Akira Amari’s original comments sparked a rise in the currency but the minister told reporters on Thursdsay that his comments had been misinterpreted, and he believed that the yen was still in the process of correcting from longer-term strength.
The dollar rose 1.2 per cent to Y89.56 as investors began to focus on a meeting by the Bank of Japan on Monday, with expectations remaining high that it would take firm action to weaken the yen.
The euro moved higher against the dollar after losing ground the previous day on warnings from eurozone officials that the currency was “dangerously high”. The single currency rose 0.5 per cent to $1.3378.

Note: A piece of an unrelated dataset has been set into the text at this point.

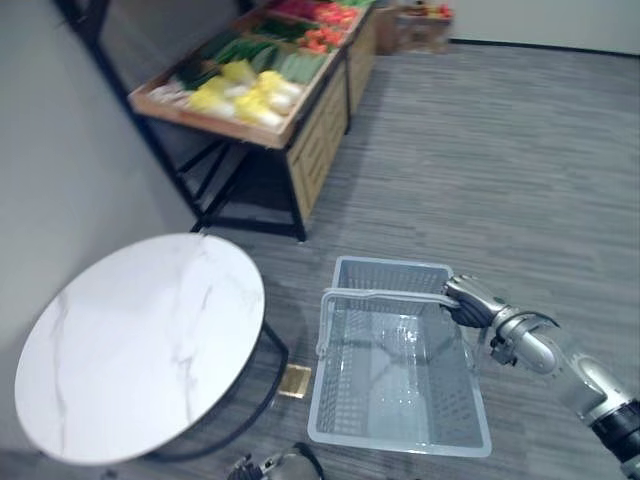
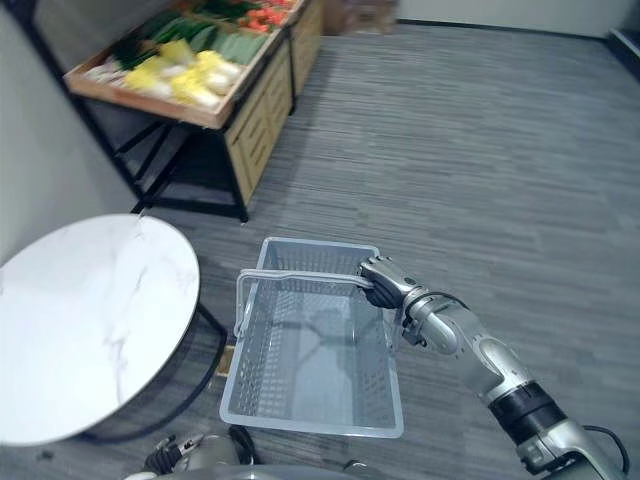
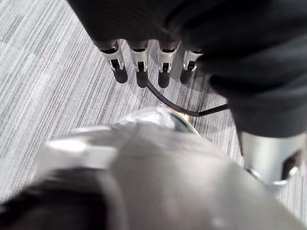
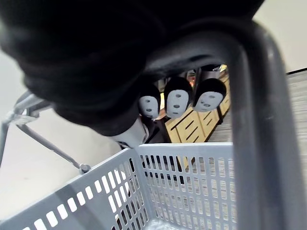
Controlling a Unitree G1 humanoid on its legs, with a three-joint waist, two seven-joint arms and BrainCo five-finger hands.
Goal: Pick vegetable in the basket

The renewed sentiment on the eurozone helped the Swiss franc to hit its weakest level against the euro since the Swiss National Bank introduced its ceiling for the currency pair in 2011. The euro rose 0.8 per cent to SFr1.2485, its strongest level against the haven currency since May 2011, as a more positive outlook on the eurozone at the start of the year helped ease pressure on the franc.
The pound fell against the euro, which gained 0.6 per cent to £0.8365. Sterling also fell 0.1 per cent against the dollar to $1.5989.
The Australian dollar underperformed its major rivals on fears over the health of the Australian economy, after figures showed a surprise dip in employment levels.
The Aussie lost more than 0.5 per cent against the US dollar to touch a session low of $1.0491 after the Australian Bureau of Statistics said the country lost 5,500 jobs in December, missing expectations of a 5,000 rise.
“The labour market report suggests the performance of the Australian dollar is becoming even more dependent on the evolution of commodity prices and the willingness of foreign investors to add Aussie-denominated sovereign bonds to its portfolio of triple A sovereign holdings,” said analysts at Morgan Stanley.